▶ [Data section]:
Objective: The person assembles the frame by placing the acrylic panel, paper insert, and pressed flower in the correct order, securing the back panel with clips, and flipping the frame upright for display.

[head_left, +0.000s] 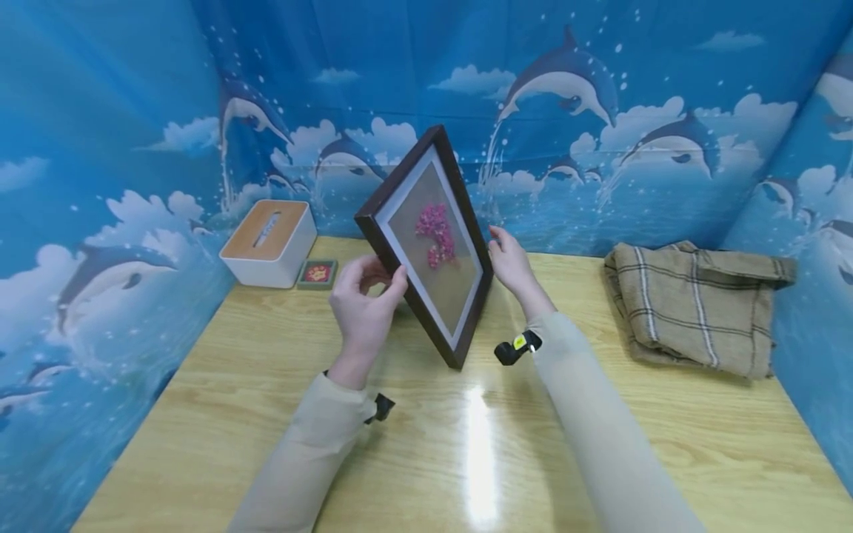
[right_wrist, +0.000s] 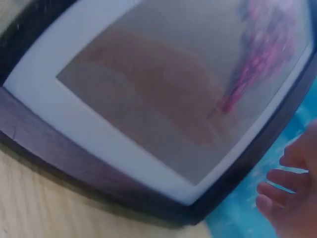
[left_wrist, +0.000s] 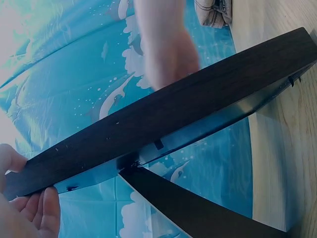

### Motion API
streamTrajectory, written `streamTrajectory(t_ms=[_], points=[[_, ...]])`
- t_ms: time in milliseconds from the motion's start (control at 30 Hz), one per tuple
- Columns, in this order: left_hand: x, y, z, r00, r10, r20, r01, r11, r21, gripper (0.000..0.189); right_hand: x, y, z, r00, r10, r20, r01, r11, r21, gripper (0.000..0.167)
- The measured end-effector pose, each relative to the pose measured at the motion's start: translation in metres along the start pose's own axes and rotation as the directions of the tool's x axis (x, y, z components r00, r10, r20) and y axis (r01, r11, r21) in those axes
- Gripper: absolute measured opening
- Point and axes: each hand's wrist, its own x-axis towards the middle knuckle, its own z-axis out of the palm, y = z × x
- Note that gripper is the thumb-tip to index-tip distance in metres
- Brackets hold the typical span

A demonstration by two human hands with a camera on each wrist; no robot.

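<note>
A dark brown picture frame [head_left: 436,244] with pink dried flowers [head_left: 435,235] inside a white mat stands tilted on the table, its lower edge on the wood. My left hand [head_left: 365,300] pinches its left side, thumb on one face and fingers behind, as the left wrist view shows too. Behind the frame, a dark stand leg [left_wrist: 198,206] juts out from the back panel. Beside the right edge is my right hand [head_left: 512,268], its fingers [right_wrist: 280,193] loosely bent and apart from the frame in the right wrist view. Some of those fingers are hidden in the head view.
A white tissue box [head_left: 269,244] with a wooden lid stands at the back left, a small green square piece with a red pattern [head_left: 318,274] next to it. Folded brown plaid cloth [head_left: 696,307] lies at the right. Dolphin-printed curtains [head_left: 566,89] enclose the table [head_left: 413,459].
</note>
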Motion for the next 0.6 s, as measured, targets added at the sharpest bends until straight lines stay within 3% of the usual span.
streamTrajectory(t_ms=[167, 300, 467, 600], points=[[0.002, -0.002, -0.002, 1.0, 0.0, 0.015, 0.0, 1.0, -0.017, 0.015, 0.013, 0.017, 0.009, 0.999, 0.031, 0.042, -0.034, 0.997, 0.065, 0.045], [0.003, -0.002, -0.003, 1.0, -0.004, 0.015, 0.005, 1.0, -0.024, 0.015, 0.018, 0.02, 0.007, 0.999, 0.015, 0.029, -0.016, 0.999, 0.037, 0.044], [0.003, -0.004, -0.004, 1.0, -0.014, 0.026, 0.015, 1.0, -0.019, 0.016, 0.021, 0.017, 0.007, 0.998, 0.02, 0.066, -0.022, 1.0, 0.022, 0.045], [0.003, -0.006, -0.008, 0.999, -0.036, 0.036, 0.036, 0.999, -0.006, 0.017, 0.02, 0.016, 0.008, 1.0, 0.019, 0.016, -0.019, 1.0, 0.007, 0.041]])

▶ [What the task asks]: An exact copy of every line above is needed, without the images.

▶ [Solution to this problem]:
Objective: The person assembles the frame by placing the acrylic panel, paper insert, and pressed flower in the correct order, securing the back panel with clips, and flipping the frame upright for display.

[head_left, +0.000s] 
[right_wrist, +0.000s] 
[left_wrist, +0.000s] 

### Motion API
streamTrajectory, written `streamTrajectory(t_ms=[_], points=[[_, ...]])`
- t_ms: time in milliseconds from the motion's start (control at 30 Hz), one per tuple
- Columns, in this order: left_hand: x, y, z, r00, r10, r20, r01, r11, r21, gripper (0.000..0.189); right_hand: x, y, z, r00, r10, r20, r01, r11, r21, gripper (0.000..0.167)
- The measured end-effector pose, each relative to the pose measured at the motion's start: translation in metres along the start pose's own axes and rotation as the directions of the tool's x axis (x, y, z components r00, r10, r20) and y axis (r01, r11, r21) in those axes
- Gripper: absolute measured opening
- Point and axes: each hand's wrist, its own x-axis towards the middle knuckle, its own z-axis out of the palm, y = z × x
- Note that gripper is the thumb-tip to index-tip distance in metres
- Brackets hold the typical span

A demonstration by two human hands with a camera on each wrist; no robot.

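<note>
A dark brown picture frame [head_left: 436,244] with pink dried flowers [head_left: 435,235] inside a white mat stands tilted on the table, its lower edge on the wood. My left hand [head_left: 365,300] pinches its left side, thumb on one face and fingers behind, as the left wrist view shows too. Behind the frame, a dark stand leg [left_wrist: 198,206] juts out from the back panel. Beside the right edge is my right hand [head_left: 512,268], its fingers [right_wrist: 280,193] loosely bent and apart from the frame in the right wrist view. Some of those fingers are hidden in the head view.
A white tissue box [head_left: 269,244] with a wooden lid stands at the back left, a small green square piece with a red pattern [head_left: 318,274] next to it. Folded brown plaid cloth [head_left: 696,307] lies at the right. Dolphin-printed curtains [head_left: 566,89] enclose the table [head_left: 413,459].
</note>
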Motion for the next 0.6 s, as measured, targets added at the sharpest bends until straight lines stay within 3% of the usual span.
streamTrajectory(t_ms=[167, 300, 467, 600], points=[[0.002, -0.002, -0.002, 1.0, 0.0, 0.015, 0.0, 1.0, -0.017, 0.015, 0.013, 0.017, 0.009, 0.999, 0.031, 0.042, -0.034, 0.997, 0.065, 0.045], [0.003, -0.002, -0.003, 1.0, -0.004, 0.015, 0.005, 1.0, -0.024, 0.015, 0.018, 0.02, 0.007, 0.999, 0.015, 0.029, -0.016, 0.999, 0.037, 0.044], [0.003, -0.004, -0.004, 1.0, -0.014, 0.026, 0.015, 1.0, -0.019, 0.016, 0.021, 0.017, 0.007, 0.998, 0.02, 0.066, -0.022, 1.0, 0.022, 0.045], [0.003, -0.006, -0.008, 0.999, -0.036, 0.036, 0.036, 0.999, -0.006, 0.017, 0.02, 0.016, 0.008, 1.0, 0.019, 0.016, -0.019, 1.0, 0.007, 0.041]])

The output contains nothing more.